Moynahan: Early deepfake controls, such as asking a candidate to wave a hand in front of the face, worked when the technology was crude but fail against a high-quality deepfake today. I have seen increasingly elaborate improvisations, including asking a candidate to hold a phone to a wall socket to prove their stated location, that range from intrusive to absurd and damage the candidate experience. Because such measures depend on the skill of each interviewer, they are applied unevenly. Given the severity of the threat, organizations need a repeatable, standardized process rather than interviewer-by-interviewer judgment. A documented standard for handling suspected fraud is a reasonable starting point, but it is not sufficient on its own.

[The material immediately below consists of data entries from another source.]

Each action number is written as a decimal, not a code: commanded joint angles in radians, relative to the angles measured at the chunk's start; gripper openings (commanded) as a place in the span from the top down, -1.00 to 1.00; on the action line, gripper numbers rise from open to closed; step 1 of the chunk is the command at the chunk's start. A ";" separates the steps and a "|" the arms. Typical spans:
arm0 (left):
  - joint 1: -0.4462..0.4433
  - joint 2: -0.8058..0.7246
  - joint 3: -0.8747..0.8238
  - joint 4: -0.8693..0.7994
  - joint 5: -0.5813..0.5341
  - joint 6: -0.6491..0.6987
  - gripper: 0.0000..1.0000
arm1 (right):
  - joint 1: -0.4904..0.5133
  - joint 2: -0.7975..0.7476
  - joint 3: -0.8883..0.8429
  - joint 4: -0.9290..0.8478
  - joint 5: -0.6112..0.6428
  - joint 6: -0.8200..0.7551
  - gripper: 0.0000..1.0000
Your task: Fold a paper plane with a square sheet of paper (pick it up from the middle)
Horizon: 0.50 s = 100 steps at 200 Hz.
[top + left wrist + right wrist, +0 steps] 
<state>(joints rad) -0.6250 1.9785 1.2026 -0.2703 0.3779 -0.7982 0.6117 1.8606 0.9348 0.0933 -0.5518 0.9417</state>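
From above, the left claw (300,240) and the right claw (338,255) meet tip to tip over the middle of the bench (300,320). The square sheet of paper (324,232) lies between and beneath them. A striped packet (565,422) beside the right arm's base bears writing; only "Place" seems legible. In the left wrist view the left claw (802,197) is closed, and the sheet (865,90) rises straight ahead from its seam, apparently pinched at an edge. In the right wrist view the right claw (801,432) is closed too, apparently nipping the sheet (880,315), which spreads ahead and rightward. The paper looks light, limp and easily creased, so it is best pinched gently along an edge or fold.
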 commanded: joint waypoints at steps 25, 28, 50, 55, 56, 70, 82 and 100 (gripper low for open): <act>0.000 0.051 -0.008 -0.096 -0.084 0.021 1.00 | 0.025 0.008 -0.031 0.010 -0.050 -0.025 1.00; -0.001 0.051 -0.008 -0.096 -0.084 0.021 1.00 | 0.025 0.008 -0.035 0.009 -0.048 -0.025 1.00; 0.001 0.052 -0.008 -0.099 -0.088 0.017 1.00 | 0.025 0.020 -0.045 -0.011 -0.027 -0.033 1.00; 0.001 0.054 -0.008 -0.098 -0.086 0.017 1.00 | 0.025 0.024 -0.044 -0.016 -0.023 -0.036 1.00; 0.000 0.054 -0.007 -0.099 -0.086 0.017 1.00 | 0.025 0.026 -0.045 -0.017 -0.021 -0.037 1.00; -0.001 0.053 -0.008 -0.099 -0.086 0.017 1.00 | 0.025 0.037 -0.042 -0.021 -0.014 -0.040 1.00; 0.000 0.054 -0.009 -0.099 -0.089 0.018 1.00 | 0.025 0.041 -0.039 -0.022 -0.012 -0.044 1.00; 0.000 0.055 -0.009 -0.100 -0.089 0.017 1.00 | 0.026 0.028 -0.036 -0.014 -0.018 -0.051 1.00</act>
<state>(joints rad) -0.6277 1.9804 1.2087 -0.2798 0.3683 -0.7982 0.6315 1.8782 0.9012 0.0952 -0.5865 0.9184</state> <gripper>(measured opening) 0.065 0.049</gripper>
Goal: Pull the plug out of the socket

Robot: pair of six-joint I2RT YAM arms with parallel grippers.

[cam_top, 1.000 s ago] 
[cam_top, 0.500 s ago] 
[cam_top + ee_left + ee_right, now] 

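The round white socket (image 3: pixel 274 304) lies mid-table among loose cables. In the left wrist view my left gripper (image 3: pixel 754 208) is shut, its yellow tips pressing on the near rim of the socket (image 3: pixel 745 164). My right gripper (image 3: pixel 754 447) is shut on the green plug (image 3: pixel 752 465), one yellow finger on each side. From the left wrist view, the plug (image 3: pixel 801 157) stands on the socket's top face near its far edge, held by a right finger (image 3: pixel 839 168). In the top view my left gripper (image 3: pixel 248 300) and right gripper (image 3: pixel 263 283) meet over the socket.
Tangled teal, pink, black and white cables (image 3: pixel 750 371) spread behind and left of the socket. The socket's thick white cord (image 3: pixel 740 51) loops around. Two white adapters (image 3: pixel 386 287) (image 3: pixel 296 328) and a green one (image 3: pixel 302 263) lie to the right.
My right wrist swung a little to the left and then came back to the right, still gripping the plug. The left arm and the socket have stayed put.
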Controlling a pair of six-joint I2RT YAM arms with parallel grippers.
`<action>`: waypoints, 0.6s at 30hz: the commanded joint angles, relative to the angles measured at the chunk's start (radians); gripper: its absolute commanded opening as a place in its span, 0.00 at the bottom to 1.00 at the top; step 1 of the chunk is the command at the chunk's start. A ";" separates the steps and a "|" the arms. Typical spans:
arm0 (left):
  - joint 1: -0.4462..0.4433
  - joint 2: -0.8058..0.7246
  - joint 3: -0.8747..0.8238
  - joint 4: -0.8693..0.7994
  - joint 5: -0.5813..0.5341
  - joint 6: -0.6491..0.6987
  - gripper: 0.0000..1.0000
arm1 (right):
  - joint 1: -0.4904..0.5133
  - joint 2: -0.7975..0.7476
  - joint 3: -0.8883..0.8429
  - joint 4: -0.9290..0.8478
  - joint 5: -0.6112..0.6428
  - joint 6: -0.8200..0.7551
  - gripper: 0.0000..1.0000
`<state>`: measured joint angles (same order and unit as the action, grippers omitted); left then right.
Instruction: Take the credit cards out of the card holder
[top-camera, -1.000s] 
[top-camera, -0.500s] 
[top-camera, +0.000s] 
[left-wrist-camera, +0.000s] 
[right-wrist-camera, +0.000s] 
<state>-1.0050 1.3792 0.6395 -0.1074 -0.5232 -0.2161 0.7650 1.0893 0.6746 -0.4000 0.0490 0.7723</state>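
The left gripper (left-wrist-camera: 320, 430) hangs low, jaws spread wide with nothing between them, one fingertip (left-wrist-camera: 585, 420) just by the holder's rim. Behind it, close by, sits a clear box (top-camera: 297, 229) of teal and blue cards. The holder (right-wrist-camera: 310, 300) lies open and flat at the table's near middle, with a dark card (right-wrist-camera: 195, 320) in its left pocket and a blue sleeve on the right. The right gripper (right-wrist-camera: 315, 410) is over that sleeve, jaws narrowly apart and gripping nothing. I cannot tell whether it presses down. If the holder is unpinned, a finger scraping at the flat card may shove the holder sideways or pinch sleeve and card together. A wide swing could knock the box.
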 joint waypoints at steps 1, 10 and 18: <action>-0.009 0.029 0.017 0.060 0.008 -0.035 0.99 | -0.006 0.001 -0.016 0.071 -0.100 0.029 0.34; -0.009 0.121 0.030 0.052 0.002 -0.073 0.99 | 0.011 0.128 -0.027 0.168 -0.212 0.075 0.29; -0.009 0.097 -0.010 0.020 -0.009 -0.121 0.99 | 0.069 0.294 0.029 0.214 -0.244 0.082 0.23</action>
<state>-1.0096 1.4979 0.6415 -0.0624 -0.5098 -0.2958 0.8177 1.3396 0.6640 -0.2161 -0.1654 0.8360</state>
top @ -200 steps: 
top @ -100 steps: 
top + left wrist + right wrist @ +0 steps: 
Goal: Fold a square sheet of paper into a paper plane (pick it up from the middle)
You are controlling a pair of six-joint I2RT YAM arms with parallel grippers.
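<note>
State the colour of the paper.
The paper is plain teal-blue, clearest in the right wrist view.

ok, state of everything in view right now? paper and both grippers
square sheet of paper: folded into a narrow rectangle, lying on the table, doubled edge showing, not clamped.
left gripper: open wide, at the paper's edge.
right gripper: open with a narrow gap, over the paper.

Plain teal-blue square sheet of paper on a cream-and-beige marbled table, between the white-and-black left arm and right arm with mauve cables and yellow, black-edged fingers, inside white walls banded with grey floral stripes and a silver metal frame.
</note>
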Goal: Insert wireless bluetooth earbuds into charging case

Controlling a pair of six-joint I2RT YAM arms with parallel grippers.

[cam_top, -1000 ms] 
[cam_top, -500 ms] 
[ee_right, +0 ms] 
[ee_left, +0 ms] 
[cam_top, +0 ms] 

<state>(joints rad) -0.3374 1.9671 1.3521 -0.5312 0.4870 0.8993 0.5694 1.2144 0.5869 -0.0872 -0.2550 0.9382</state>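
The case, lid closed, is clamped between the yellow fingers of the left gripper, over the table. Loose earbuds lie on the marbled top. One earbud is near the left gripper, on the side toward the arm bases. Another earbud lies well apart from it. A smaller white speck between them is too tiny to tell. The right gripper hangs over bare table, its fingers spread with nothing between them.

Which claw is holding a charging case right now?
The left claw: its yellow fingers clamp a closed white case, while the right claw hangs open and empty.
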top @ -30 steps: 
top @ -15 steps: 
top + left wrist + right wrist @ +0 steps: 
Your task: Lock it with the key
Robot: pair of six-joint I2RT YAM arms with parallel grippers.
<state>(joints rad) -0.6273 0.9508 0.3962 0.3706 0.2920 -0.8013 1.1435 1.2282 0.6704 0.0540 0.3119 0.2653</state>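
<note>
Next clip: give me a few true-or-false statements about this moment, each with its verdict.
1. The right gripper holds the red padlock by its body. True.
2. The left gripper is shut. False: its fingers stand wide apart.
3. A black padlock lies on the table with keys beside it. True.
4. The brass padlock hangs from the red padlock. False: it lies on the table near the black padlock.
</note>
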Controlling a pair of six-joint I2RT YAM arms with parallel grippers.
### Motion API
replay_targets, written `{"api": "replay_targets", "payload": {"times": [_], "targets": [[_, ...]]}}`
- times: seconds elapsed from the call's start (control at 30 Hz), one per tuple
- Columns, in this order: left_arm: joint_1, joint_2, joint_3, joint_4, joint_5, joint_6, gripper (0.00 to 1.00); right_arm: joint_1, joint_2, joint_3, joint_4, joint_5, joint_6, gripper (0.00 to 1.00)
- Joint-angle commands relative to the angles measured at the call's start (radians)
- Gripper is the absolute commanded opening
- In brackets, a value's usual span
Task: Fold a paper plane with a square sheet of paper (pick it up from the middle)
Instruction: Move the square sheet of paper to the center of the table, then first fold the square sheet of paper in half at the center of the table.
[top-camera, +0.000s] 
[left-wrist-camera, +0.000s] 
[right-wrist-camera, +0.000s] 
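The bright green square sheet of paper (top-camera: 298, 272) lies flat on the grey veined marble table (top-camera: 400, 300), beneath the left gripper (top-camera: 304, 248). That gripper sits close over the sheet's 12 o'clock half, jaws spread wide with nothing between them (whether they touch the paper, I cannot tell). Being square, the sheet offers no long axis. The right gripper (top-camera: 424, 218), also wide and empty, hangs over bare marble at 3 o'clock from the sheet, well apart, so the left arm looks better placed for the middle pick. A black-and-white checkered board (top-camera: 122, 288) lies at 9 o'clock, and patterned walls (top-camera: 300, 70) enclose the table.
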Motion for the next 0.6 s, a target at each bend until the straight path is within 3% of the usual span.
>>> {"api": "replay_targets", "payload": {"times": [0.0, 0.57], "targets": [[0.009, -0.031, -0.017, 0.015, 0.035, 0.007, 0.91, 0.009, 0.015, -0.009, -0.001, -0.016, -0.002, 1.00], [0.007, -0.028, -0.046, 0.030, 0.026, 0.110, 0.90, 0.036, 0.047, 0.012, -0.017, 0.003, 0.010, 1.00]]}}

“Whatever hurdle you ask a candidate to clear reflects the brand of the company they are interviewing with.” — Matt Moynahan, CEO, GetReal Security
Matching the Control to the Funnel Stage
The practical question for leaders is where to invest, given that no single check covers the entire process. This expectation is increasingly directed at external partners. RPOA’s 2026 RPO Buyer Trends report found that 58 percent of employers want their RPO partner to help with fraud and risk mitigation, which signals that identity verification and funnel-stage controls are becoming a shared responsibility between talent teams and their providers. Moynahan recommends mapping controls to the stage of the talent acquisition funnel, recognizing that sophisticated adversaries are built to clear early filters. A note of caution accompanies this: tooling should not treat strong performance as inherently suspect. He cites an application that flagged a candidate as fraudulent simply because the person was a near-perfect fit, which inverts the purpose of hiring.
RPOA: How should leaders use technology across the funnel, and what specifically should it verify?
Moynahan: At the top of the funnel, automated screening should look for anomalies in skills assessments and signals of low-effort or AI-generated submissions, since manual background checks on every applicant are not cost-effective. As candidates advance, the priority shifts to identity. Two conditions matter most: that the same human appears at every interaction with the company, and that identity attributes such as name, email, and phone number remain consistent and do not match those of other applicants. I point to documented adversary tactics, including proxy or laptop farms that share mailing addresses and borrowed U.S. phone numbers across multiple fake applicants. When ten applicants share one phone number or address, that is a clear signal, yet most organizations do not run those cross-checks.
“You need to make sure whoever shows up in the pixels and sound waves in front of you is the same person every time, and that every other attribute of their identity is consistent.” — Matt Moynahan, CEO, GetReal Security
Conclusion
Applicant fraud has moved from a quality-of-hire concern to a security exposure that intersects with intellectual property, financial loss, and legal liability. The evidence points in one direction: the volume of synthetic and impersonated candidates is rising, adversaries are organized and well resourced, and the controls most organizations rely on were designed for a different problem. For talent acquisition leaders, the response is to treat the funnel as defensible infrastructure: distinguish benign AI use from deliberate deception, replace improvised interview tests with repeatable standards, and verify identity continuously rather than at a single point in time. As a trusted convener of the RPO ecosystem and an evidence-driven authority on talent strategy, RPOA will continue to surface the operational practices that help leaders navigate this shift with clarity and credibility.